→ **The data**
- - - - -

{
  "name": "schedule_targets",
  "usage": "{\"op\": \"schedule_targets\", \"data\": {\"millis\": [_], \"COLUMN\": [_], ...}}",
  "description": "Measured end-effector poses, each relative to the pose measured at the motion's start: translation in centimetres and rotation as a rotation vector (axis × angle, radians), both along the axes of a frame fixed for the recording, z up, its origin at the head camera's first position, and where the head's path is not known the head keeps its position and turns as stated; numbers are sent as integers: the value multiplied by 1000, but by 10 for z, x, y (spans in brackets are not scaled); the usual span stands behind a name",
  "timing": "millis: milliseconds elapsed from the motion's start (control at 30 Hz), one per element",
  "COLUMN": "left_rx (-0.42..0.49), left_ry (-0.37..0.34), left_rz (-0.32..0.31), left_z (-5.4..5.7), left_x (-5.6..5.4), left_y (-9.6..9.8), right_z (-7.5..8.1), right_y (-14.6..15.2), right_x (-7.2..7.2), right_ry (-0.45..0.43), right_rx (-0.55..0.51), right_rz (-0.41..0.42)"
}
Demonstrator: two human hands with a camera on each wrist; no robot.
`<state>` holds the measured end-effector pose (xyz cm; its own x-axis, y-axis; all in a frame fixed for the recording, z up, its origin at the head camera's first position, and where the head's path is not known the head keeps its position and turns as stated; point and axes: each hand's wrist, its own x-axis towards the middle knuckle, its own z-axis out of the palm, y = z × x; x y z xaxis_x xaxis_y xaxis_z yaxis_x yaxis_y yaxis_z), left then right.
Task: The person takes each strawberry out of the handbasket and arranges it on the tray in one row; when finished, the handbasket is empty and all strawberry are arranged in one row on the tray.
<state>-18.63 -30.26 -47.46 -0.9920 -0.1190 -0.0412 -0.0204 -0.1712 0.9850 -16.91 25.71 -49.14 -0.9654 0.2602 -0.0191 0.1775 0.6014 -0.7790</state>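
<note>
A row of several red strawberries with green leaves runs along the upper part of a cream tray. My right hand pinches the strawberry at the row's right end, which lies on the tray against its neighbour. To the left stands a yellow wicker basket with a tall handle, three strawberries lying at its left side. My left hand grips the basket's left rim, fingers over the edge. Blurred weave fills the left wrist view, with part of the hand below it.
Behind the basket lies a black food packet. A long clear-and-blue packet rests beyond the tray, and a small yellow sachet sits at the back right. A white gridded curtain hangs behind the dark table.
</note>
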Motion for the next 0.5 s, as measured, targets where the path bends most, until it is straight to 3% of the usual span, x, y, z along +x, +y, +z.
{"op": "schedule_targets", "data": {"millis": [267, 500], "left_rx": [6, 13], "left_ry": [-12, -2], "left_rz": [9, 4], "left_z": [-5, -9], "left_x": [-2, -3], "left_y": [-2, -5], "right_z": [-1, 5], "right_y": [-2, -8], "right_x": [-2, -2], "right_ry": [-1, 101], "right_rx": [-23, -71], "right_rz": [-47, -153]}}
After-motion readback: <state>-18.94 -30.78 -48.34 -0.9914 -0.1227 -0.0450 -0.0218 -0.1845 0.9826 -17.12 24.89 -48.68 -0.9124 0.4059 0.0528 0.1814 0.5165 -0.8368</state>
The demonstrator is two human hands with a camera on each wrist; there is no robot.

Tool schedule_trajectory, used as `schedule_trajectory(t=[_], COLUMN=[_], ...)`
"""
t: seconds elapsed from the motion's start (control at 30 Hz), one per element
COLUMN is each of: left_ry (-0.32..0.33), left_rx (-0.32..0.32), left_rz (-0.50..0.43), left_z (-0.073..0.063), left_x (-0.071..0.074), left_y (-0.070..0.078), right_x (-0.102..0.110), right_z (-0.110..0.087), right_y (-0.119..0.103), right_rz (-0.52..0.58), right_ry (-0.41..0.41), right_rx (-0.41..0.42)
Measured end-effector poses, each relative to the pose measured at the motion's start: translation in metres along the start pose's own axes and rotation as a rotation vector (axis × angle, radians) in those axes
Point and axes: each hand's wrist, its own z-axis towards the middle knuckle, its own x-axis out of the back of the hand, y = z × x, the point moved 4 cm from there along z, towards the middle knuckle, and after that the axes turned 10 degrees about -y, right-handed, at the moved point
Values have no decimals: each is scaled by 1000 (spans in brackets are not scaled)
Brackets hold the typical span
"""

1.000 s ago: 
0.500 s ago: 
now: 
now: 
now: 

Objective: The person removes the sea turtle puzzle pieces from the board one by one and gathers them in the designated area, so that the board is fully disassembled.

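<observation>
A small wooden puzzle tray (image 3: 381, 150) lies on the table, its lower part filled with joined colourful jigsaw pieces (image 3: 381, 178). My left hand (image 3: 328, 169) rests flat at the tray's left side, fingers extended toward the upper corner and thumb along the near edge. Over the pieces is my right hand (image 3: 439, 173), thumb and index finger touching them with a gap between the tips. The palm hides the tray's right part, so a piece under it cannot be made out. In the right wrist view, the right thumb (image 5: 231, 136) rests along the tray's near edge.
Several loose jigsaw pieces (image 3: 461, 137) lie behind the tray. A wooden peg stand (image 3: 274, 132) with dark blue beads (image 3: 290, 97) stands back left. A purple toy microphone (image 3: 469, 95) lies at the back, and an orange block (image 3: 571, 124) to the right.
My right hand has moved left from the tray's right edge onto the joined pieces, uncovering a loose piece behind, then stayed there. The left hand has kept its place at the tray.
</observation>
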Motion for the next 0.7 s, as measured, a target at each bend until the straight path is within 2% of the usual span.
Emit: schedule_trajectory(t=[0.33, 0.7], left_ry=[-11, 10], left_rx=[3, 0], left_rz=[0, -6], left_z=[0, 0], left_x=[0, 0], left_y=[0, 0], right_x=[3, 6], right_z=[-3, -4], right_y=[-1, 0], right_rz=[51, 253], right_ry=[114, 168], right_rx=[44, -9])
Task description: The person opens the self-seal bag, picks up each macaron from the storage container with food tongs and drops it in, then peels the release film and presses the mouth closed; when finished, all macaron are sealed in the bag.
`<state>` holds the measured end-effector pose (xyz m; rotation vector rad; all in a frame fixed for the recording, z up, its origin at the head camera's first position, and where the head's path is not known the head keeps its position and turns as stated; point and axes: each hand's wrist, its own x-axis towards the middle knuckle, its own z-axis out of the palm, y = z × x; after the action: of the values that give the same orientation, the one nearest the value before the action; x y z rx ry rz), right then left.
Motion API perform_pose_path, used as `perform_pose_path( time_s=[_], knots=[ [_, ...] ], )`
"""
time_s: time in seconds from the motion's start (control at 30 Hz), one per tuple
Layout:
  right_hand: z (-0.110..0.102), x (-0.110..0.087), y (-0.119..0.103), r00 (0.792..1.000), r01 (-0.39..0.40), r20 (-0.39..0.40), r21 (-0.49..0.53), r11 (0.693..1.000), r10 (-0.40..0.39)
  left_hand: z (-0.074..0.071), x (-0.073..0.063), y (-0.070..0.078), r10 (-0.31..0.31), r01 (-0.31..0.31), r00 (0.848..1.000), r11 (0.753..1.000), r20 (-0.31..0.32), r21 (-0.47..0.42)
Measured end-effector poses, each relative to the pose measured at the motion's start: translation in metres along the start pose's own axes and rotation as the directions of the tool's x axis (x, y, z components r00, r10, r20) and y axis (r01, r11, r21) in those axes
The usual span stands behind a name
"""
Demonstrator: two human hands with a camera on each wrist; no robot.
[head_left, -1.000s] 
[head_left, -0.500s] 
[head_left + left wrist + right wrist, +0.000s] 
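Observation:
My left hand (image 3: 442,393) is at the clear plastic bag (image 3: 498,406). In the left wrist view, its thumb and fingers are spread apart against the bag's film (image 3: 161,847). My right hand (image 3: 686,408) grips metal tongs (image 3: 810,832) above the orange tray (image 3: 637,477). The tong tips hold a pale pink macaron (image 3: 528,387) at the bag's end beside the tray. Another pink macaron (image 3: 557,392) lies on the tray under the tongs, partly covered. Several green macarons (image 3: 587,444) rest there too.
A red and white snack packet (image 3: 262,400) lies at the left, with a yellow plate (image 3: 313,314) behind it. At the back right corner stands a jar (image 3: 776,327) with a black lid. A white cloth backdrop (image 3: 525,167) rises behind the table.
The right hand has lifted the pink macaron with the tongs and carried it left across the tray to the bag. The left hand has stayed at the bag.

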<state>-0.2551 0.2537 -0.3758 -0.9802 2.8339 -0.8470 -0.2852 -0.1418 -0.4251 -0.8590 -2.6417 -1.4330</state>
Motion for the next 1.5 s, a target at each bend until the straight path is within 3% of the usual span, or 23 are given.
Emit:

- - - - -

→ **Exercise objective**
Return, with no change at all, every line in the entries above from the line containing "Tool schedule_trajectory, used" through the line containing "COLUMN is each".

→ **Exercise response**
Tool schedule_trajectory, used as `schedule_trajectory(t=[_], COLUMN=[_], ...)`
"""
t: seconds elapsed from the motion's start (control at 30 Hz), one per element
COLUMN is each of: left_ry (-0.32..0.33), left_rx (-0.32..0.32), left_rz (-0.50..0.43), left_z (-0.073..0.063), left_x (-0.071..0.074), left_y (-0.070..0.078), right_x (-0.102..0.110), right_z (-0.110..0.087), right_y (-0.119..0.103), right_rz (-0.52..0.58), right_ry (-0.41..0.41), right_rx (-0.41..0.42)

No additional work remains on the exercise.